Nasza Loteria SR - pasek na kartach artykułów

Chorych na depresję przybywa. Szpital w Świeciu obchodził Dzień Walki z Depresją

Andrzej Bartniak [email protected] tel. 52 33 24 575
Spotkania, podobne do tego w miniony poniedziałek, mają się odbywać cyklicznie.
Spotkania, podobne do tego w miniony poniedziałek, mają się odbywać cyklicznie. Andrzej Bartniak
Wyniszczająca depresja dopada także dzieci i młodzież. Jak rozpoznać jej symptomy i jak pomagać młodym ludziom, którzy nie radzą sobie z emocjami, dyskutowano w świeckim szpitalu psychiatrycznym.

Spotkanie, na które zaproszono nauczycieli świeckich szkół, było głównym akcentem obchodów Dnia Walki z Depresją. Od kilku lat Wojewódzki Szpital dla Nerwowo i Psychicznie Chorych w Świeciu stara się zwracać szczególną uwagę na to schorzenie. Dzieje się tak nie bez powodu.

Liczba przypadków stwierdzonej depresji rośnie wręcz lawinowo. W tym roku postanowiono skupić się na najmłodszych pacjentach. Stąd udział w poniedziałkowym wykładzie, połączonym z ćwiczeniami, pedagogów. Często to oni jako pierwsi mają szansę dostrzec niepokojące zmiany w osobowości swoich uczniów. - To, że ktoś nagle stracił dawny zapał, przestał przywiązywać uwagę do wyglądu, stale jest smutny nie musi jeszcze oznaczać, że ma depresję, ale na pewno takich zmian nie wolno lekceważyć - podkreśla Katarzyna Wojciechowska, ordynator oddziału dziecięcego w Wojewódzkim Szpitalu. - Pierwszym krokiem powinna być szczera rozmowa z dzieckiem. Na ile jest to możliwe, należy próbować ustalić, co jest przyczyną tego stanu - radzi pedagogom. - Kolejnym krokiem powinno być skontaktowanie się z rodzicami i wspólne poszukiwanie rozwiązania.

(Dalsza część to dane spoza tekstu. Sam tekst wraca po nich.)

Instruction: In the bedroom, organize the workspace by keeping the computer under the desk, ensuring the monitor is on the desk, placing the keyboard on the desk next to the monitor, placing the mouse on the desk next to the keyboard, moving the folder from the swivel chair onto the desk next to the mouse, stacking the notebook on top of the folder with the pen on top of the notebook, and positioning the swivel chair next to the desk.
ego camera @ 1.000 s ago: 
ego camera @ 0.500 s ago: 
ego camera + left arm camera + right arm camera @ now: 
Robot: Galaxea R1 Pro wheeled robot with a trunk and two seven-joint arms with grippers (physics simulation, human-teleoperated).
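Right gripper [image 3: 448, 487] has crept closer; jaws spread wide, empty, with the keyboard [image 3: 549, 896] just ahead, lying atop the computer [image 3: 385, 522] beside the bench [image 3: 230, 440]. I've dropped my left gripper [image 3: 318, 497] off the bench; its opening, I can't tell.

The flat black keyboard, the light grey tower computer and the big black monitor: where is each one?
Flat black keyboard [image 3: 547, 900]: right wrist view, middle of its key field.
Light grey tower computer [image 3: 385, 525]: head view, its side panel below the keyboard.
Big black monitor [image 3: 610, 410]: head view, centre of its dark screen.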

Tym może być na początek wizyta u psychologa lub psychoterapeuty, który zaleci dalsze kroki. Mogą nimi być psychoterapia lub skierowanie do psychiatry i leczenie farmakologiczne. Leki to jednak ostateczność. - Włączamy je dopiero wtedy, gdy inne metody nie przynoszą efektów - podkreśla dr Wojciechowska. - Żaden lek nie jest obojętny dla organizmu. Zwłaszcza taki, który działa na układ nerwowy.

Jednak jak pokazuje doświadczenie, którym dzielili się nauczyciele, jednym ze słabszych elementów tego cyklu postępowania są rodzice. Wielu stara się nie dostrzegać problemu lub też zwyczajnie boją się łatki "choroba nerwowa". - Dlatego na początku proponuje się wizytę u psychologa, którego gabinet nie budzi typu obaw - zaznacza Wojciechowska.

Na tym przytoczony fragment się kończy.